■ TASK STATEMENT: This exercise asks for every line of the material that includes the word "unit".

----------

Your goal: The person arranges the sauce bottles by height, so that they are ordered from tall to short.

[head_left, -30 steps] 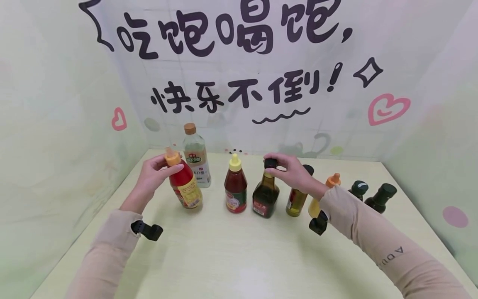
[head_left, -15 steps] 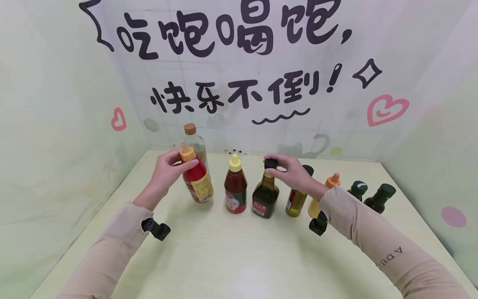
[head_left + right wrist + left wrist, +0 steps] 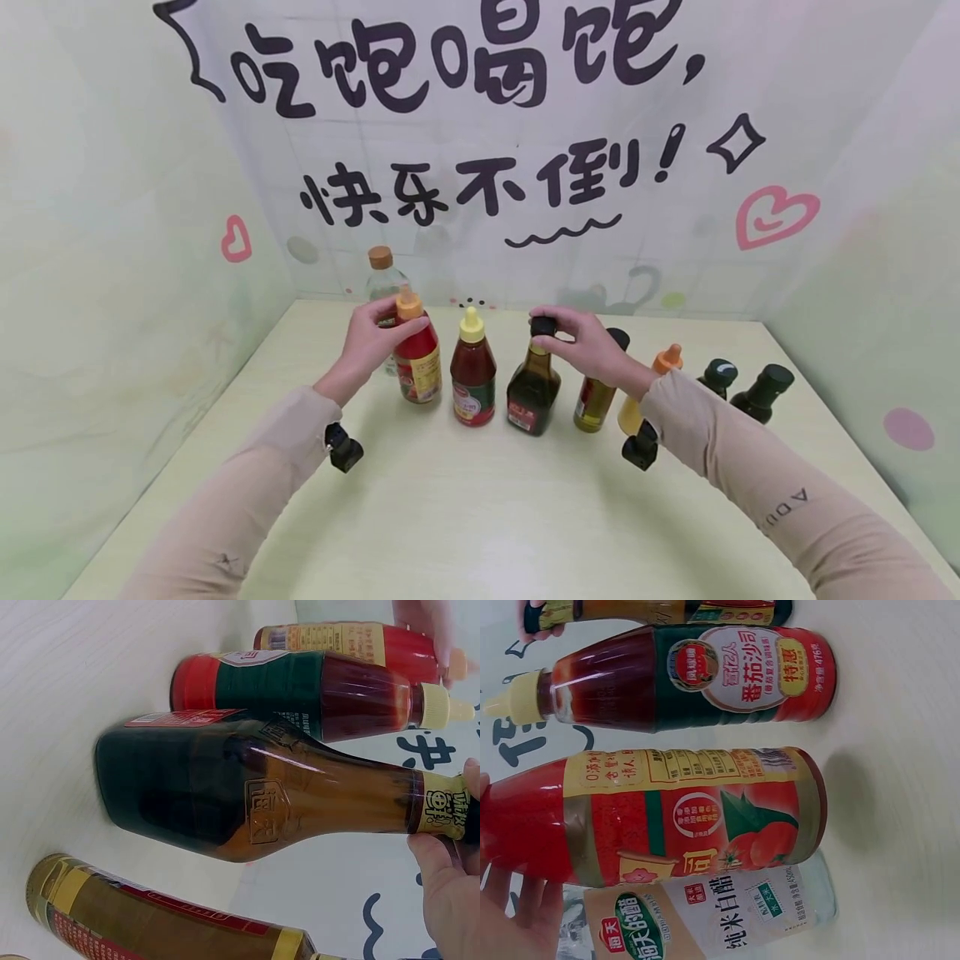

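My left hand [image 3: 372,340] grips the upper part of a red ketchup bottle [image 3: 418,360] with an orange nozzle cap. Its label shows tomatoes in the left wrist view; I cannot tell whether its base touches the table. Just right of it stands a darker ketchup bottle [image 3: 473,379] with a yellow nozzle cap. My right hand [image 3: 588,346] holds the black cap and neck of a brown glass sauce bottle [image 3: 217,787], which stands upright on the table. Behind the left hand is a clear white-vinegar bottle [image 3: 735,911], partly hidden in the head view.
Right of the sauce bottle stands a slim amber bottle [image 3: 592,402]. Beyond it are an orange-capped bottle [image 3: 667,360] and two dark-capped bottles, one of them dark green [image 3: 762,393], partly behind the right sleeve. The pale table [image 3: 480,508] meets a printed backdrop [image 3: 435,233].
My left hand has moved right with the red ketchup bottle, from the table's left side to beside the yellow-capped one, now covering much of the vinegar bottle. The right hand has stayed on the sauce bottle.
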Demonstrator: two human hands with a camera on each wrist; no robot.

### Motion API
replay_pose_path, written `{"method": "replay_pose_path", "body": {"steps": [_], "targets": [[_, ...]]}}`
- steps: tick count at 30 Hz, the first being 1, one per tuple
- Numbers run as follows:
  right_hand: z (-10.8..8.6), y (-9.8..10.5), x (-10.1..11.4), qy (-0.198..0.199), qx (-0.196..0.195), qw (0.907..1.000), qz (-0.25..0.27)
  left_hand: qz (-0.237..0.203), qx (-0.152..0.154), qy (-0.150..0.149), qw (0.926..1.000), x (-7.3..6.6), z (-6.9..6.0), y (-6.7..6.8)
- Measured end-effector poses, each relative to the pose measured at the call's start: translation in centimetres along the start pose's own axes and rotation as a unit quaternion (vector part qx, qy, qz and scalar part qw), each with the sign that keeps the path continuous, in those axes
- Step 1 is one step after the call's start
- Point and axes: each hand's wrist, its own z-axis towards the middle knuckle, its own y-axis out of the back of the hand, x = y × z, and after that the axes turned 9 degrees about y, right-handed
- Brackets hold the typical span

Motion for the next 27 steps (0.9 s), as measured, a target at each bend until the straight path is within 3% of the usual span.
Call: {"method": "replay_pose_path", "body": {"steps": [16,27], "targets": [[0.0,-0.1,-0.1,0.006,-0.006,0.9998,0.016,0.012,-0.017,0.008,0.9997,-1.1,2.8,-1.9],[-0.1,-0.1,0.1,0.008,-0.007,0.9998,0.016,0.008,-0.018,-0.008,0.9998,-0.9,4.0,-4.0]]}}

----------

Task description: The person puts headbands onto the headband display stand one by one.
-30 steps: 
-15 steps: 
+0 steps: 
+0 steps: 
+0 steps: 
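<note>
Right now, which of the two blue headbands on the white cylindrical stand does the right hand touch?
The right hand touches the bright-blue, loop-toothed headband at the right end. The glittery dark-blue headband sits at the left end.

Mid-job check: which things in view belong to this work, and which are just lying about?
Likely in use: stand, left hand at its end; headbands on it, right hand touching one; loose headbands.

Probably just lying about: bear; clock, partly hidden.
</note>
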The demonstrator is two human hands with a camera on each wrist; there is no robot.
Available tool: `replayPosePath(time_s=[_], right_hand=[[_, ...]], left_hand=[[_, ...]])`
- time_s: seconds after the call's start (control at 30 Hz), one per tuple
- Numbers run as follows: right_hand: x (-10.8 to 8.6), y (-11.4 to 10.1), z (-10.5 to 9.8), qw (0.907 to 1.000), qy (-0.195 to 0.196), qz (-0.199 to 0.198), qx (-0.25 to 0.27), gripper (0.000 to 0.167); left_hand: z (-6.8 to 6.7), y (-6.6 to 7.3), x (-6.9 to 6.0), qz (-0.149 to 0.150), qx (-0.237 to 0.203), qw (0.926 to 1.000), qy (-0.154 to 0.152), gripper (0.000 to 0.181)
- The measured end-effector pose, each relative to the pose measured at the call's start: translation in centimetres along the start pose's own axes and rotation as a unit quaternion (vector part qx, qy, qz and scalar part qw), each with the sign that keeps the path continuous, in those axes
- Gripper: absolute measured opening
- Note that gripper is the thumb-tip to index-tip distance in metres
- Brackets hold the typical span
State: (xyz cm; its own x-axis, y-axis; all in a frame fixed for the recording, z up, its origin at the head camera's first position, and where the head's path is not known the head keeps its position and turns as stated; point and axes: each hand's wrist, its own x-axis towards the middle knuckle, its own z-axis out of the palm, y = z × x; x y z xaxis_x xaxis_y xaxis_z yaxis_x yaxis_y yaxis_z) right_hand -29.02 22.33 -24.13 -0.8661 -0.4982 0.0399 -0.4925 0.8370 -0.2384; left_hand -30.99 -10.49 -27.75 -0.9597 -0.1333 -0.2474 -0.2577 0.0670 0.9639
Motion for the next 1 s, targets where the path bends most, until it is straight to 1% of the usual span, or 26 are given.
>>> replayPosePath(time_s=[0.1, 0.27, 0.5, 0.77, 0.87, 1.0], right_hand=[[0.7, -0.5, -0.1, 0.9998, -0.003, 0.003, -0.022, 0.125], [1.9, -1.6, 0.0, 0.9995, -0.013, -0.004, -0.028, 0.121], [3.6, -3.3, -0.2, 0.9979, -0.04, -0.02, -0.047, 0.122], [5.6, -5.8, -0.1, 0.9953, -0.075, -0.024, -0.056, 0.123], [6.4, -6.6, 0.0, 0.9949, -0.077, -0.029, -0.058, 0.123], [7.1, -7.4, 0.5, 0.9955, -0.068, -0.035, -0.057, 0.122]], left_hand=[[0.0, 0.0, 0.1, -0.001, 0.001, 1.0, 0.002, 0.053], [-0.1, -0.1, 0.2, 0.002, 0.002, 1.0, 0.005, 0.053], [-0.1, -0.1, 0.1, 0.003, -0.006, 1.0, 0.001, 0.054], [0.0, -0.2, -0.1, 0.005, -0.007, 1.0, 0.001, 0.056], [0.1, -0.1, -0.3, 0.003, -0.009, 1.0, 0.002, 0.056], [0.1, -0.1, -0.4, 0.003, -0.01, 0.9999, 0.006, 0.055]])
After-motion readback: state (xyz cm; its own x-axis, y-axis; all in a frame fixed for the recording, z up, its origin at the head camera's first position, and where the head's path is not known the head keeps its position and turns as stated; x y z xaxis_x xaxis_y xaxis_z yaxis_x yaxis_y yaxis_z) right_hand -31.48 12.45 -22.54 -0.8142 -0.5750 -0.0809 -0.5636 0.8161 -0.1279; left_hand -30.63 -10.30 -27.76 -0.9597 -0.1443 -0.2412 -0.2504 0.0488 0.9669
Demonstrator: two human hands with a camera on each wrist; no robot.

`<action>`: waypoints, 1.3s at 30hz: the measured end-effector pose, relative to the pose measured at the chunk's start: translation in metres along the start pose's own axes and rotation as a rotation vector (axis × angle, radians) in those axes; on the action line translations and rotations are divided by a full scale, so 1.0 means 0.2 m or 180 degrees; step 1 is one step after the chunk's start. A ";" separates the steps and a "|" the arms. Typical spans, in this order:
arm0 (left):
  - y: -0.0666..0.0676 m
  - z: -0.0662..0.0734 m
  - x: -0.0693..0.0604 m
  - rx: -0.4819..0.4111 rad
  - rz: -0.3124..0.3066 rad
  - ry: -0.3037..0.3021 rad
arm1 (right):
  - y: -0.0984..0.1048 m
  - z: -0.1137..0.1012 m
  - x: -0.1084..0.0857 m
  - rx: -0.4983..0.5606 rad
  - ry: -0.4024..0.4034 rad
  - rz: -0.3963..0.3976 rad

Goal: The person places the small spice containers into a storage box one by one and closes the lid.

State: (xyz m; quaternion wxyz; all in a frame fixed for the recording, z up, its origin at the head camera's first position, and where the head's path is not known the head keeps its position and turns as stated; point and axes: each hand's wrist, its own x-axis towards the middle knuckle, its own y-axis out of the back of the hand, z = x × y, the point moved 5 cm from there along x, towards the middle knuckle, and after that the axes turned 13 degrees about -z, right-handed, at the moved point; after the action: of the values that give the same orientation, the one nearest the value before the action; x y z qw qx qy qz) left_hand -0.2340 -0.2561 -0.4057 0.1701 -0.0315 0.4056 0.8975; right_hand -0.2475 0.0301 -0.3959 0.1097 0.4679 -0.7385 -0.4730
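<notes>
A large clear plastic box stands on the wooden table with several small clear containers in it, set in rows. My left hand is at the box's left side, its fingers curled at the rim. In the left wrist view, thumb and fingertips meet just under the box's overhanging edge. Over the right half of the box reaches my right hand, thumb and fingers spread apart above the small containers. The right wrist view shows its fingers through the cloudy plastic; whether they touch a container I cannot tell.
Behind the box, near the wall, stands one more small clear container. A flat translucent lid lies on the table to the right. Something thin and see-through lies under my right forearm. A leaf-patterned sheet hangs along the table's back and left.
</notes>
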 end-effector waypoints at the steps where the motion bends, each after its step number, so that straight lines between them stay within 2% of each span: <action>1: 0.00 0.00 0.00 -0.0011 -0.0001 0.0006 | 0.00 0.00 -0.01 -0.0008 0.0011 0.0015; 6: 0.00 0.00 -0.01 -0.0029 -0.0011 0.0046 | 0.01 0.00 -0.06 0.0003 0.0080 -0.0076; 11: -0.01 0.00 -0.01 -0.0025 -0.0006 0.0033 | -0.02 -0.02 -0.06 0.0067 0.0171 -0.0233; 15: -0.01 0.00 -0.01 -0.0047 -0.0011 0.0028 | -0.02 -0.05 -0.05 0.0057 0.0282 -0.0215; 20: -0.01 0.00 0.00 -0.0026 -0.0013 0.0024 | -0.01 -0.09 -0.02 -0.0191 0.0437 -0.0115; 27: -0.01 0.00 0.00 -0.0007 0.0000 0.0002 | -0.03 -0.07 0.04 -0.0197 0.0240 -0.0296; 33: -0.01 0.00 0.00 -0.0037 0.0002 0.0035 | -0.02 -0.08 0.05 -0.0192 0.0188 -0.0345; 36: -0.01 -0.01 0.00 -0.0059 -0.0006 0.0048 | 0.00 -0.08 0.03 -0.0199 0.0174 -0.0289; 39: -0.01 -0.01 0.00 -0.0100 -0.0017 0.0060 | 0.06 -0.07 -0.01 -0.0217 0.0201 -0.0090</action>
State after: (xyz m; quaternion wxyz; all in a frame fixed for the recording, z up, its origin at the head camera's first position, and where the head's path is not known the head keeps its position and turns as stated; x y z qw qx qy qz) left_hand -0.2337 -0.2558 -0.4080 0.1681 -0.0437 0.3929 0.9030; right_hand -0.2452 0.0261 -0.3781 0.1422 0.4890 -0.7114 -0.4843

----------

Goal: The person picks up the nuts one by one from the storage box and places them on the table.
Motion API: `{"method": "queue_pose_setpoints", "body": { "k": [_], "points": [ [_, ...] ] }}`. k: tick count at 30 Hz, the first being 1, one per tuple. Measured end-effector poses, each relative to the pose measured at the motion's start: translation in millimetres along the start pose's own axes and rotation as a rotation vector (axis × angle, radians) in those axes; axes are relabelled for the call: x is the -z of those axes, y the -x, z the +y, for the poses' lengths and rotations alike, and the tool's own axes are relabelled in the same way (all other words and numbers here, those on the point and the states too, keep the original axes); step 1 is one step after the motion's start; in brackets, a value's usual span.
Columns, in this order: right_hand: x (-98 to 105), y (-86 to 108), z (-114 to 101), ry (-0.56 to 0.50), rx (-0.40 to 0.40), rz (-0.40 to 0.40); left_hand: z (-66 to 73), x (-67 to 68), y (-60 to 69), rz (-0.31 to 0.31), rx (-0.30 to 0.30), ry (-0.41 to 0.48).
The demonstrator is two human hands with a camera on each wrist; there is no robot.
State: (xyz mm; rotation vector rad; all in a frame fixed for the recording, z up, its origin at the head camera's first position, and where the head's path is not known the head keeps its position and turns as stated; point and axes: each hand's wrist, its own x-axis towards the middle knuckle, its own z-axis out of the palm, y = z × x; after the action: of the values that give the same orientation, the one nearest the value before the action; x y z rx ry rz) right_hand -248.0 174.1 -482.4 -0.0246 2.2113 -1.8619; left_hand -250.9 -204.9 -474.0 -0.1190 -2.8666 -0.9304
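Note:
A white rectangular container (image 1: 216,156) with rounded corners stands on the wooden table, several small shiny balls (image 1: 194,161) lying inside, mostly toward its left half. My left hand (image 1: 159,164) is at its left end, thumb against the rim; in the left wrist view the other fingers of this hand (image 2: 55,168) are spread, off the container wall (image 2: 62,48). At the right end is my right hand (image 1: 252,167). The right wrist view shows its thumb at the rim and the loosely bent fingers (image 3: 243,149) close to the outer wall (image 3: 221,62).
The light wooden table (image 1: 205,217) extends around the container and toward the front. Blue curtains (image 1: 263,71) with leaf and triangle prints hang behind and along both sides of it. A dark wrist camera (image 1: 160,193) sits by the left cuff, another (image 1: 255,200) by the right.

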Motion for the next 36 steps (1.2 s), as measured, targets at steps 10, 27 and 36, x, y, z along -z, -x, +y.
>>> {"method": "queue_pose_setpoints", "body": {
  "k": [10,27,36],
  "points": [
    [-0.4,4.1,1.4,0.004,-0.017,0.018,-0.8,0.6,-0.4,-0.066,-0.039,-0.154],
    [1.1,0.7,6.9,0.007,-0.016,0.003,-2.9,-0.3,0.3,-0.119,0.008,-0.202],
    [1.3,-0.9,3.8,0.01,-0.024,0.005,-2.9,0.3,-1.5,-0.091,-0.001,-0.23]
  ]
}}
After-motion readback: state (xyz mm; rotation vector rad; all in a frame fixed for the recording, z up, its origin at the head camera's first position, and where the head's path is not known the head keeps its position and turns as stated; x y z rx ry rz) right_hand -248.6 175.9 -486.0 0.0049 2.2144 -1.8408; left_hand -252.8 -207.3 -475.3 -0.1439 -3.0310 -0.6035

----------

■ RESULT OF THE EXERCISE:
- Measured end-effector poses, each relative to the pose measured at the call's start: translation in centimetres along the start pose's own axes and rotation as a unit quaternion (vector part qx, qy, qz and scalar part qw), each with the sign that keeps the path continuous, in those axes
- The measured end-effector pose, each relative to the pose measured at the call's start: translation in centimetres along the start pose's own axes and rotation as a unit quaternion (vector part qx, qy, qz and scalar part qw), each with the sign that keeps the path continuous, in those axes

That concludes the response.